▶ [TASK]: Line by line, repeat the material below without any deviation.

#### PROVIDED MATERIAL ####

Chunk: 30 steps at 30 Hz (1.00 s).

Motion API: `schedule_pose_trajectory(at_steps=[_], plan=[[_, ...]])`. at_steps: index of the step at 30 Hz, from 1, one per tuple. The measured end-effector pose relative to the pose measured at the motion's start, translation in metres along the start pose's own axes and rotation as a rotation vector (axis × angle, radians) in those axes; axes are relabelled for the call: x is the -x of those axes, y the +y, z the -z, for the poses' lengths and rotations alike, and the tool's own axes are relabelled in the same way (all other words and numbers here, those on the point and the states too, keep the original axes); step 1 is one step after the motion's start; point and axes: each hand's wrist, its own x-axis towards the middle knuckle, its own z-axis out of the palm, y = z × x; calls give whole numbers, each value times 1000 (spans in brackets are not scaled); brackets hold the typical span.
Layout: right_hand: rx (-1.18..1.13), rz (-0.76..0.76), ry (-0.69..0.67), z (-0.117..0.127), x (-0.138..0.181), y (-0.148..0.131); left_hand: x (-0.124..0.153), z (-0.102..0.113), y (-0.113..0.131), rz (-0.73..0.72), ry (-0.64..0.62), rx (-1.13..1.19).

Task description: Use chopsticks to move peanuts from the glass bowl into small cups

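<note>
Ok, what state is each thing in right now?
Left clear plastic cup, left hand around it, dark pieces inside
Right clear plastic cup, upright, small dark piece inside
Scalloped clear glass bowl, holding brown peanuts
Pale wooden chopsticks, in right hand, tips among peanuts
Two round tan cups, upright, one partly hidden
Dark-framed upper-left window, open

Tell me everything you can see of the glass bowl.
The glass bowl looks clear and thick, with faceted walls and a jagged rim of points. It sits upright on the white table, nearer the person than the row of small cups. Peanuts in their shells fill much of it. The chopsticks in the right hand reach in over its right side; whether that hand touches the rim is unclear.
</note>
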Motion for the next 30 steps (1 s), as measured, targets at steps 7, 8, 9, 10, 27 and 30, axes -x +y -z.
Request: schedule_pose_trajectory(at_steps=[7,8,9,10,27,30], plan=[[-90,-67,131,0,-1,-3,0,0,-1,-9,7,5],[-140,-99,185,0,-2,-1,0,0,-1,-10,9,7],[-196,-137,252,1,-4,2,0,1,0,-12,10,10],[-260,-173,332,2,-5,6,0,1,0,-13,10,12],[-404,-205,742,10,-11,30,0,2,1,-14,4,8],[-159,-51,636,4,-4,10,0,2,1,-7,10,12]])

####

▶ [ANSWER TO THE PROBLEM]:
Chunk: 30 steps at 30 Hz (1.00 s).

Motion API: `schedule_pose_trajectory(at_steps=[_], plan=[[_, ...]])`. at_steps: index of the step at 30 Hz, from 1, one per tuple. The measured end-effector pose relative to the pose measured at the motion's start, translation in metres along the start pose's own axes and rotation as a rotation vector (axis × angle, radians) in those axes; axes are relabelled for the call: x is the -x of those axes, y the +y, z the -z, for the poses' lengths and rotations alike, and the tool's own axes are relabelled in the same way (all other words and numbers here, those on the point and the states too, keep the original axes); step 1 is one step after the motion's start; point and axes: each hand's wrist, its own x-axis towards the middle knuckle, its own z-axis out of the palm, y = z × x; calls give whole numbers, each value times 1000 (spans in brackets are not scaled); brackets hold the typical span.
Layout: right_hand: rx (-1.18..1.13), rz (-0.76..0.76), ry (-0.69..0.67), z (-0.117..0.127), x (-0.138..0.181), y (-0.148..0.131); left_hand: x (-0.124..0.153), z (-0.102..0.113), y (-0.113..0.131), rz (-0.73..0.72), ry (-0.64..0.62), rx (-1.13..1.19).

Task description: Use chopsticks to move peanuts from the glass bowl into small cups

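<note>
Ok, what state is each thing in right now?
Left clear plastic cup, left hand around it, dark pieces inside
Right clear plastic cup, upright, small dark piece inside
Scalloped clear glass bowl, holding brown peanuts
Pale wooden chopsticks, in right hand, tips among peanuts
Two round tan cups, upright, one partly hidden
Dark-framed upper-left window, open

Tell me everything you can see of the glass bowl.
The glass bowl looks clear and thick, with faceted walls and a jagged rim of points. It sits upright on the white table, nearer the person than the row of small cups. Peanuts in their shells fill much of it. The chopsticks in the right hand reach in over its right side; whether that hand touches the rim is unclear.
</note>
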Motion for the next 30 steps (1 s), as measured, targets at steps 7, 8, 9, 10, 27 and 30, axes -x +y -z.
Request: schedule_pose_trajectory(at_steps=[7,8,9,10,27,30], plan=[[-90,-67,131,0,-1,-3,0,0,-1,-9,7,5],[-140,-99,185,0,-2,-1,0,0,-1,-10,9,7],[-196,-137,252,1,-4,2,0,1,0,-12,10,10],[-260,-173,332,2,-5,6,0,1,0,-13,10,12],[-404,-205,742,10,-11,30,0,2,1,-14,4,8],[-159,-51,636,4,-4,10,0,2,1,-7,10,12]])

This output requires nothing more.